Using the listing below, retype exactly the lines starting at the one with "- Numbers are" and ending at the one with "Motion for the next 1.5", and include both.

= Beginning of Section =

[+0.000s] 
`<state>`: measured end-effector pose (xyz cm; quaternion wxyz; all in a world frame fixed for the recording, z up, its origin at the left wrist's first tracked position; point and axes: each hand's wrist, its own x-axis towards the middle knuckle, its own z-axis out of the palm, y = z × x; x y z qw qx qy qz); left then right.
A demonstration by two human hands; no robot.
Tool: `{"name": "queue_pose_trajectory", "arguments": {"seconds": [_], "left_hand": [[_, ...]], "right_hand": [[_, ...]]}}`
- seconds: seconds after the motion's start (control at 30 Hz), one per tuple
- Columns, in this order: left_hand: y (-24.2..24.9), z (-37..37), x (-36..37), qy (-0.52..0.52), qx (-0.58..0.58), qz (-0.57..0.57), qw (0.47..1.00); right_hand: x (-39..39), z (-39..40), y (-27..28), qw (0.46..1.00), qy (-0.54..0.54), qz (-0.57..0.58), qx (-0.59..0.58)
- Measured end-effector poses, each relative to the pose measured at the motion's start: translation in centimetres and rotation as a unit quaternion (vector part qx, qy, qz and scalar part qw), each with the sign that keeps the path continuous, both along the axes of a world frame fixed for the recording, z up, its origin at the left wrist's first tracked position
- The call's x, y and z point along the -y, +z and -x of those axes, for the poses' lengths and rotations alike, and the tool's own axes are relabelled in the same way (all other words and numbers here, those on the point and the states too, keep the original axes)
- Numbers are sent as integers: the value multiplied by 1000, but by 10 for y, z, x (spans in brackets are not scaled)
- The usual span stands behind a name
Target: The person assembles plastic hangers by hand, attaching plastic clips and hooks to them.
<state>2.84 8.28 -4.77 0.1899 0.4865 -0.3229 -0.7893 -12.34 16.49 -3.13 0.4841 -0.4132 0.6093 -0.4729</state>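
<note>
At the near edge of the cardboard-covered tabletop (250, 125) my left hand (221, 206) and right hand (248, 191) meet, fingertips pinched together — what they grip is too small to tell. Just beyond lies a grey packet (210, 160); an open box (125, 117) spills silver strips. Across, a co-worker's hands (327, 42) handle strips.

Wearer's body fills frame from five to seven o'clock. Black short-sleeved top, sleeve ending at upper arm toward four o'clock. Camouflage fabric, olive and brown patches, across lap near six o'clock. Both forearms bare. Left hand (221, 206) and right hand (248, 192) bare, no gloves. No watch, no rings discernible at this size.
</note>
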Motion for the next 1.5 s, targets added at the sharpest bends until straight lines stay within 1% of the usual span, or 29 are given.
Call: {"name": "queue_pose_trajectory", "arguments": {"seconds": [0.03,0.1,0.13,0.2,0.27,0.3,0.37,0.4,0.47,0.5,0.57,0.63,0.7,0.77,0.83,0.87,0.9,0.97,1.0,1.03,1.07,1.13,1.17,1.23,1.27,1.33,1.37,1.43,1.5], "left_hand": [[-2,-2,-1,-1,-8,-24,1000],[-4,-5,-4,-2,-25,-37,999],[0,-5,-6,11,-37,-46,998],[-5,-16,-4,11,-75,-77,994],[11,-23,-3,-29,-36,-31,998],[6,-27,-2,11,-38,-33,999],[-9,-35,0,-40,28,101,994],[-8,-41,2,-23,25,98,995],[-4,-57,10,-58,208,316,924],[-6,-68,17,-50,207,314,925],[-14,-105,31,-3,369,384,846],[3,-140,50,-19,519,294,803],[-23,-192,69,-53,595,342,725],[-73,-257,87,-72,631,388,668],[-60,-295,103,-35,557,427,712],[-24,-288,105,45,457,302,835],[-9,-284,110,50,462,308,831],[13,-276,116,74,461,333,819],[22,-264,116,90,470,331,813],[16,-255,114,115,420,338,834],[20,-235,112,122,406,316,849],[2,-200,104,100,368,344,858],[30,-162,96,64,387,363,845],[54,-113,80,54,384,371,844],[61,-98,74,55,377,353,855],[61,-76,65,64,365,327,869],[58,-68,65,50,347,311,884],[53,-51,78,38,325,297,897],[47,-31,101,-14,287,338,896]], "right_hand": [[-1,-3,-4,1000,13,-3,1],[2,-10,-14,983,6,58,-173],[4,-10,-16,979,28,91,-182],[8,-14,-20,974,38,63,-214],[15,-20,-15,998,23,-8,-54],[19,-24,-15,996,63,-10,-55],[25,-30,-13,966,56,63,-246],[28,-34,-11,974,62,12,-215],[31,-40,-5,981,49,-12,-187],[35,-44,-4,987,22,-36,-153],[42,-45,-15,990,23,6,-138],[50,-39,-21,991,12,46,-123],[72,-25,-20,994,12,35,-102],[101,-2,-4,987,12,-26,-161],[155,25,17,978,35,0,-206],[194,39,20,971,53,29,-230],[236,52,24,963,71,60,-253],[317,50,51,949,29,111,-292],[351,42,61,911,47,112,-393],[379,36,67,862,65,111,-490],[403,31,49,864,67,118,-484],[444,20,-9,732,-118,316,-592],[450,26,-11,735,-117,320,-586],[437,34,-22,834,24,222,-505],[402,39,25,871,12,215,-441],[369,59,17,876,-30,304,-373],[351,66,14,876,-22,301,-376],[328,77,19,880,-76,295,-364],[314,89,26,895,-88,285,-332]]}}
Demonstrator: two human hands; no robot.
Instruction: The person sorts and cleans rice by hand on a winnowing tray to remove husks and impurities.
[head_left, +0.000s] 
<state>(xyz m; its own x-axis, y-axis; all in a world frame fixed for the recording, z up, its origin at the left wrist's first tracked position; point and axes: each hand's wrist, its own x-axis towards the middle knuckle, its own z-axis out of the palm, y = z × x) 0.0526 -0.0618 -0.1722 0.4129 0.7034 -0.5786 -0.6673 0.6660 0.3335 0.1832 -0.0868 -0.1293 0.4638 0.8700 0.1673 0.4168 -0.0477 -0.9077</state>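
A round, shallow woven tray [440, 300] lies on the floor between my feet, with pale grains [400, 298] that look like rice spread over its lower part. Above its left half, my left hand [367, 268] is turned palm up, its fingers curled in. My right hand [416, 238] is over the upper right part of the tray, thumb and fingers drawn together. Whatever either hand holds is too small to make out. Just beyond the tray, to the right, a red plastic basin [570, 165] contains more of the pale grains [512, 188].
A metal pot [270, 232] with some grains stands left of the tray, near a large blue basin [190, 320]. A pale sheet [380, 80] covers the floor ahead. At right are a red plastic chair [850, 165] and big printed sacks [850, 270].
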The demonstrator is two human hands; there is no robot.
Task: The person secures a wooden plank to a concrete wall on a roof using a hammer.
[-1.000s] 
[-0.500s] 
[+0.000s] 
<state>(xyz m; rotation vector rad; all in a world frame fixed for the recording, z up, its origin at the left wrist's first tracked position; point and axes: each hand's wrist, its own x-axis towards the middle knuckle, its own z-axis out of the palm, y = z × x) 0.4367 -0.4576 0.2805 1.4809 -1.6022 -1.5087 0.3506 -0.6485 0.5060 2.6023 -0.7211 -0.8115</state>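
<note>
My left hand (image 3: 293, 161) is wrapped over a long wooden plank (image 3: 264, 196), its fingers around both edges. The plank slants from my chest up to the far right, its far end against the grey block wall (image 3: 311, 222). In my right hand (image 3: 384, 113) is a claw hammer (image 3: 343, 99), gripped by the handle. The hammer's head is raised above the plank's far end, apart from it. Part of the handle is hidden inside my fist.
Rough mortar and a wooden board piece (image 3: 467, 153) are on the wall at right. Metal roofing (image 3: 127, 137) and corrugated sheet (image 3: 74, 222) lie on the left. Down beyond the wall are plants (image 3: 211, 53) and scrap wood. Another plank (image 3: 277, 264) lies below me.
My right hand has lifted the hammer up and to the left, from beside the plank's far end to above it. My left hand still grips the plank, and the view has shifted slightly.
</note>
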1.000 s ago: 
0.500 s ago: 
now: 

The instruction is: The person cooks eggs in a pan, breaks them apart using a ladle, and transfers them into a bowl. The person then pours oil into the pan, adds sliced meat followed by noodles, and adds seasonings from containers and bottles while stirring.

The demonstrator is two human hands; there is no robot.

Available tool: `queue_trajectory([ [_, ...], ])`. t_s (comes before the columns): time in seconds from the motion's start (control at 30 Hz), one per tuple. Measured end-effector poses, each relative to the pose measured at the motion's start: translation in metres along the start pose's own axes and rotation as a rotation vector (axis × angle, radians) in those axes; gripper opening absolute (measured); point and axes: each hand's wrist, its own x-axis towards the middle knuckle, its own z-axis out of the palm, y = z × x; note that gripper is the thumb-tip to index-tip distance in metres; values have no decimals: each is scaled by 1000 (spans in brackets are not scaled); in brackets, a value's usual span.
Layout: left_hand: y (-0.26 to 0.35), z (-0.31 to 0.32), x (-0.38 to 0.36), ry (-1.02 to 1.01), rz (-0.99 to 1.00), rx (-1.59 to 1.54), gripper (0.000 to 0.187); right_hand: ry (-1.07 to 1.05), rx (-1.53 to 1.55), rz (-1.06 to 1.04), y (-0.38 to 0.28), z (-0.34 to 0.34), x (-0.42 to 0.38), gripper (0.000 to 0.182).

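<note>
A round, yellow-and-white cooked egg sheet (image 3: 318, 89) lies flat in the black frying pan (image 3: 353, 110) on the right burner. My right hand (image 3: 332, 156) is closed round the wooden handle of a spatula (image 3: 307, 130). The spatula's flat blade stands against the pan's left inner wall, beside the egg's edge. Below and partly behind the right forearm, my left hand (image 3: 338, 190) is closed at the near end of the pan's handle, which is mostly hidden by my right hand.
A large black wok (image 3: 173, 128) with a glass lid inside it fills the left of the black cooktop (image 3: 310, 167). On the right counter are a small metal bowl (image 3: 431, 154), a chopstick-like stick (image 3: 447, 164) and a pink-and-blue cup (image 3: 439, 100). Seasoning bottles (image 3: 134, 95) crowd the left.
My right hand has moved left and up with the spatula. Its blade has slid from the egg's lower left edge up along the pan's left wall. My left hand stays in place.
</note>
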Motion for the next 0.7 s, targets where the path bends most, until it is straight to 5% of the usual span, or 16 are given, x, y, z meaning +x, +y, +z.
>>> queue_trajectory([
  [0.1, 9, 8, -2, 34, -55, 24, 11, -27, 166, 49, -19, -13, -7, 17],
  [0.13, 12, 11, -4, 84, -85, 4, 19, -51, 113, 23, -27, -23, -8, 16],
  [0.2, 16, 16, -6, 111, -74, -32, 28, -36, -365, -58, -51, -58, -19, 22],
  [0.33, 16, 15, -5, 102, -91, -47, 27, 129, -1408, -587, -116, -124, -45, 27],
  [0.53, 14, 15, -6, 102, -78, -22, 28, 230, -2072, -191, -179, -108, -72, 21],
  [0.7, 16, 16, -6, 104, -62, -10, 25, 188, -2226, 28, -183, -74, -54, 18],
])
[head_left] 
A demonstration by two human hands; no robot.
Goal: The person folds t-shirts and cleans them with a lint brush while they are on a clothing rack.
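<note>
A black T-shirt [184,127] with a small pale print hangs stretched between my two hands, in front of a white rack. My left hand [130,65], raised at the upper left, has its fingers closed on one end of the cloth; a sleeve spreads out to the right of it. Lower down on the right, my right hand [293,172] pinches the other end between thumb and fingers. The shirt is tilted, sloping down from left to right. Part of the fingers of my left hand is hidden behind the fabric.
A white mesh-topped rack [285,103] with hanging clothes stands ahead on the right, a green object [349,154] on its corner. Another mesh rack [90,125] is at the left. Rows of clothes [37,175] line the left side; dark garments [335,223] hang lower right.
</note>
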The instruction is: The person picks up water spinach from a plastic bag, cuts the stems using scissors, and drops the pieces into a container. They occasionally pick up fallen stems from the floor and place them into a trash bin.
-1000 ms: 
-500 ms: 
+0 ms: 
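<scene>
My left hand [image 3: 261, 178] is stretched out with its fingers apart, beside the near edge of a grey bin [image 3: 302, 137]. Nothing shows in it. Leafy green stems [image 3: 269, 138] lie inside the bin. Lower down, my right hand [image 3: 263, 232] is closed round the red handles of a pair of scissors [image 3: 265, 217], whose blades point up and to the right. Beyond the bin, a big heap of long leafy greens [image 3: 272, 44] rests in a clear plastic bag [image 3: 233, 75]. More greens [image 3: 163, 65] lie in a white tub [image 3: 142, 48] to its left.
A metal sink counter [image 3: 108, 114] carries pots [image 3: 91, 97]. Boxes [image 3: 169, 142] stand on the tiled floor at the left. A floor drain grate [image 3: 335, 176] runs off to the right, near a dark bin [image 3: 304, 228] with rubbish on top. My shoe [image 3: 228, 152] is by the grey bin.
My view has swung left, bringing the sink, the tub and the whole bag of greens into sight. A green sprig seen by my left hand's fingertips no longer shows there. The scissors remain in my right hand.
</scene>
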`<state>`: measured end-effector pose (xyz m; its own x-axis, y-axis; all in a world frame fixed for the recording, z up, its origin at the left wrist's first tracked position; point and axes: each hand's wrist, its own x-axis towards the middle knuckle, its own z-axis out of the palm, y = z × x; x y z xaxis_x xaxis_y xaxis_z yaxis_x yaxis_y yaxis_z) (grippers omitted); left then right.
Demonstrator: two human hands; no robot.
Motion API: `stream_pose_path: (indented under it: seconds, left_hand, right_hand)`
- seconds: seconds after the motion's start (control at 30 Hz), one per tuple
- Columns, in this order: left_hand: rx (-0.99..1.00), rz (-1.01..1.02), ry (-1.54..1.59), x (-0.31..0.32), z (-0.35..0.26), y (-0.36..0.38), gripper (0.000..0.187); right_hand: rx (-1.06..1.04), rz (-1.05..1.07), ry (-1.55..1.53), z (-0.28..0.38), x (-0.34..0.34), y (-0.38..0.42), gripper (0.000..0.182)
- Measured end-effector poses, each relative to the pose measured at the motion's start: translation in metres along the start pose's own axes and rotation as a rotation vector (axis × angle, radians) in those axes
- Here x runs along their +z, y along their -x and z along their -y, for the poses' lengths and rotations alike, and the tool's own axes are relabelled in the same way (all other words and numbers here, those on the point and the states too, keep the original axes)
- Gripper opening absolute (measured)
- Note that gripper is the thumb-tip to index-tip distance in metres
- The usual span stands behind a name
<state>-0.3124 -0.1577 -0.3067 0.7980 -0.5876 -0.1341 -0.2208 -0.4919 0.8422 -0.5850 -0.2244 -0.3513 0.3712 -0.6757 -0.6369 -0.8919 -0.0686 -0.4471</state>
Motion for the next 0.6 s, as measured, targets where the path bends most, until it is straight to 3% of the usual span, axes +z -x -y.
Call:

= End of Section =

## SOLUTION FOR THIS PROBLEM
- Numbers are sent as integers: the value multiplied by 1000, but by 10 for y, z, x (spans in brackets are not scaled)
- The usual span stands behind a name
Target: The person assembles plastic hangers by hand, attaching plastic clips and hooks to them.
<state>2.84 8.28 -4.77 0.1899 0.4865 -0.3229 -0.7893 -12.34 16.49 -3.13 0.4841 -0.4132 0.6093 -0.4729</state>
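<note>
At the near edge of the cardboard-covered tabletop (250, 125) my left hand (221, 206) and right hand (248, 191) meet, fingertips pinched together — what they grip is too small to tell. Just beyond lies a grey packet (210, 160); an open box (125, 117) spills silver strips. Across, a co-worker's hands (327, 42) handle strips.

Wearer's body fills frame from five to seven o'clock. Black short-sleeved top, sleeve ending at upper arm toward four o'clock. Camouflage fabric, olive and brown patches, across lap near six o'clock. Both forearms bare. Left hand (221, 206) and right hand (248, 192) bare, no gloves. No watch, no rings discernible at this size.
</note>
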Motion for the next 1.5 s, targets added at the sharpest bends until straight lines stay within 1% of the usual span, or 29 are given.

No more work is required for the exercise.